The rich young man who asks Jesus how he can access the kingdom of God is told to dispose of all his riches. This makes him very sad, because he is a very wealthy man. We never find out whether he in fact does give away all his riches. But, if he does, he throws in his lot with the poor and, as a result may well gain access to the kingdom of God. That is not for me to say, however, because no man has a window into the conscience of another man. “The knowledge of even the wisest of all men, if communicated to us, will be to us nothing more than an opinion, as long as it is not experienced within our own selves. As long as we can not penetrate within the soul of Man, we can know little more about him but his corporeal form, but how could we penetrate within the soul of another as long as we do not know our own? Therefore the beginning of all real knowledge is the knowledge of Self, the knowledge of the Soul and not the vagaries of the brain.” (Franz Hartmann). In other words, don’t, please, don’t, take my word for any of this. Because knowledge comes only with experience:
“If you desire to investigate the divine mysteries of nature, investigate first your own mind, and ask yourself about the purity of your purpose: do you desire to put the good teachings which you may receive into practice for the benefit of humanity? Are you ready to renounce all selfish desires, which cloud your mind and hinder you to see the clear light of eternal truth? Are you willing to become an instrument for the manifestation of Divine Wisdom? Do you know what it means to become united with your own higher Self, to get rid of your elusive Self, to become one with the living universal power of Good and to die to your own shadowy insignificant terrestrial personality? Or do you merely desire to obtain great knowledge, so that your curiosity may be gratified, and that you may be proud of your science, and believe yourself to be superior to the rest of mankind?” (Idem.)
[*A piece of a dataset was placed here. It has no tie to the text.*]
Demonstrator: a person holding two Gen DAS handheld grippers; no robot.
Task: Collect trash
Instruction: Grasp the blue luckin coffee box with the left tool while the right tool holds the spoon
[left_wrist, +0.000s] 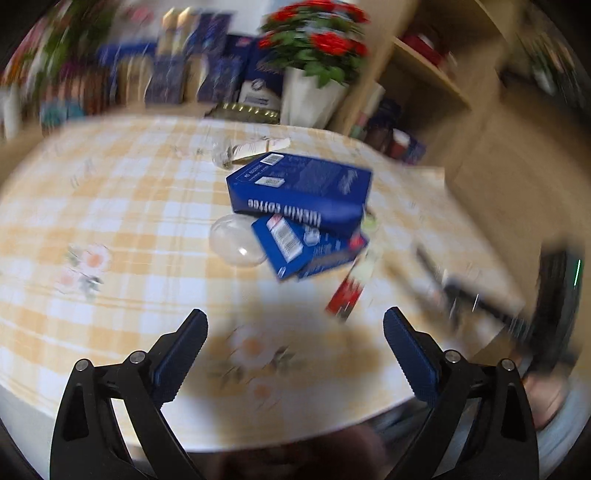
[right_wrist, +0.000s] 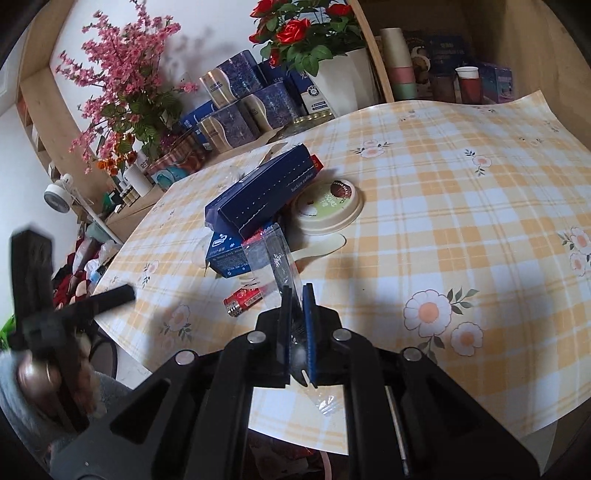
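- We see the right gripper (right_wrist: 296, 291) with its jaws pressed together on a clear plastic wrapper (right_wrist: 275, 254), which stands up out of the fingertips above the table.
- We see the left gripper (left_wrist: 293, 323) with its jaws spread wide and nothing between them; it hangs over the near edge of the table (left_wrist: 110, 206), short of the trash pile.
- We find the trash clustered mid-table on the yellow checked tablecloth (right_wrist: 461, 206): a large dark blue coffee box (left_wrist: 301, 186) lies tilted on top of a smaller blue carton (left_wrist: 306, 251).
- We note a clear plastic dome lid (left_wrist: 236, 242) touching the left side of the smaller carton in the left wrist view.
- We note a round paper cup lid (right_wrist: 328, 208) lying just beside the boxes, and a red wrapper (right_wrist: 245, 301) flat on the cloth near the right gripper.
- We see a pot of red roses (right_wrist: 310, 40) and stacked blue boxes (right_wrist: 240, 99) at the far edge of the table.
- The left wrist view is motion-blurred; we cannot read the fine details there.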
There, perhaps we have the clue to what is meant by the rich shall not enter the kingdom of God, by with the poor people of this earth I wish to share my faith: it is not the being of rich or poor that determines our relationships to each other or to our deity, however we define it. Even Jesus said, “There will be poor always.” It is not richness or poverty in material terms that concerns Jesus, it is richness and poverty in spiritual terms, in terms of the purity of our purpose.
No one can be led by the nose into the kingdom of God. They must find their own way and, if they think that purposefully alienating their entire property is a means to procure, as some quid pro quo, a free entrance ticket to the kingdom of God, then they must try their luck on that path. I cannot disabuse them of that.
What I do feel however, to return to where I started, is that casting one’s lot with that of the poor would be certain to have one consequence, if no other, and that is to level, to whatever degree, the differences that exist between the rich and the poor, or at least between me and those less well-off than me. Whether that purpose is pure or not remains to be answered.